The output must contain exactly the lines from the top of the listing below through the line containing "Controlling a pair", and no pictures.

----

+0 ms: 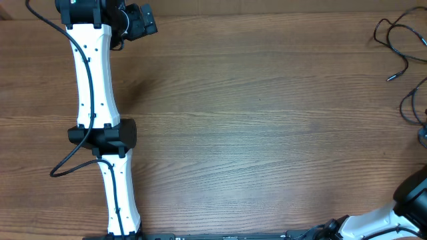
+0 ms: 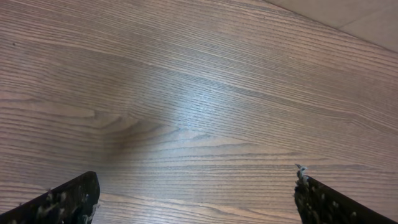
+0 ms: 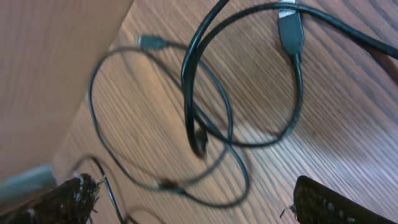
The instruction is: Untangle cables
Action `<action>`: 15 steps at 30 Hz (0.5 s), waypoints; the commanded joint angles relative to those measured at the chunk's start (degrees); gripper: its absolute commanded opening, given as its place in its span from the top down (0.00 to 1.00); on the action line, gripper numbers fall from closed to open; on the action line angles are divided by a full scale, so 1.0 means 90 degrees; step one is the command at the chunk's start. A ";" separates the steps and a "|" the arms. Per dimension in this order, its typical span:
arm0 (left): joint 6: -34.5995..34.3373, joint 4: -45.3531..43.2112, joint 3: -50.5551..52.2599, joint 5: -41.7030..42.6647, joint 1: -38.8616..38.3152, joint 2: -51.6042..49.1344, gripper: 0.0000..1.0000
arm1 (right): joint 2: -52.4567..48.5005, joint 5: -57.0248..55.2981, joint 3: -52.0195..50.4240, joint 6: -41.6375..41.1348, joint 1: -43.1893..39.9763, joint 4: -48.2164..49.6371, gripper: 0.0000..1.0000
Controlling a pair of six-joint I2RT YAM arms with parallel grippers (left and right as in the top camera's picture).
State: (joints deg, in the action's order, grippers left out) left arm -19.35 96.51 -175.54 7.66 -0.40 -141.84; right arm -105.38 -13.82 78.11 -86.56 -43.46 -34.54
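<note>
Looped thin black cables (image 3: 185, 87) on the wooden table (image 3: 348, 112), beyond two wide-apart black fingers (image 3: 68, 199)

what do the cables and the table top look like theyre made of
Cables: black, smooth, slightly glossy sheath, likely rubber or plastic; they curl in loose loops. One plug has a silvery, probably metal tip. Table: brown wood grain, faint sheen; solid wood or laminate, cannot tell.

This looks like a robotics lab bench: a wood-grain table (image 1: 267, 133) bears two white-and-black robot arms, left arm (image 1: 93, 73) and right arm (image 1: 380, 223), with thin cables (image 1: 393, 77) loose at the far right.
</note>
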 commanded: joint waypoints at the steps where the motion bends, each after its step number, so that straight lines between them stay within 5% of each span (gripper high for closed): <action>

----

#### [Answer box]
+0 ms: 
+0 ms: 
+0 ms: 
The instruction is: Untangle cables
Action `<action>`: 15 steps at 30 Hz (0.5 s), waypoints; the commanded joint angles relative to those measured at the chunk's start (degrees); gripper: its absolute commanded opening, given as its place in its span from the top down (0.00 to 1.00); on the action line, gripper numbers fall from closed to open; on the action line angles are divided by a full scale, so 1.0 means 90 degrees; step one is the command at the chunk's start. A ";" separates the steps and a "|" the arms. Per dimension in this order, its typical span:
arm0 (left): joint 6: -34.5995..34.3373, joint 4: -45.3531..43.2112, joint 3: -50.5551..52.2599, joint 5: -41.7030..42.6647, joint 1: -38.8616..38.3152, joint 2: -51.6042..49.1344, gripper: 0.0000..1.0000
arm1 (right): joint 2: -52.4567..48.5005, joint 5: -57.0248..55.2981, joint 3: -52.0195..50.4240, joint 6: -41.6375..41.1348, joint 1: -43.1893..39.9763, joint 4: -48.2164..49.6371, gripper: 0.0000..1.0000
Controlling a pair of six-joint I2RT YAM arms with parallel grippers (left and right as in the top camera's picture).

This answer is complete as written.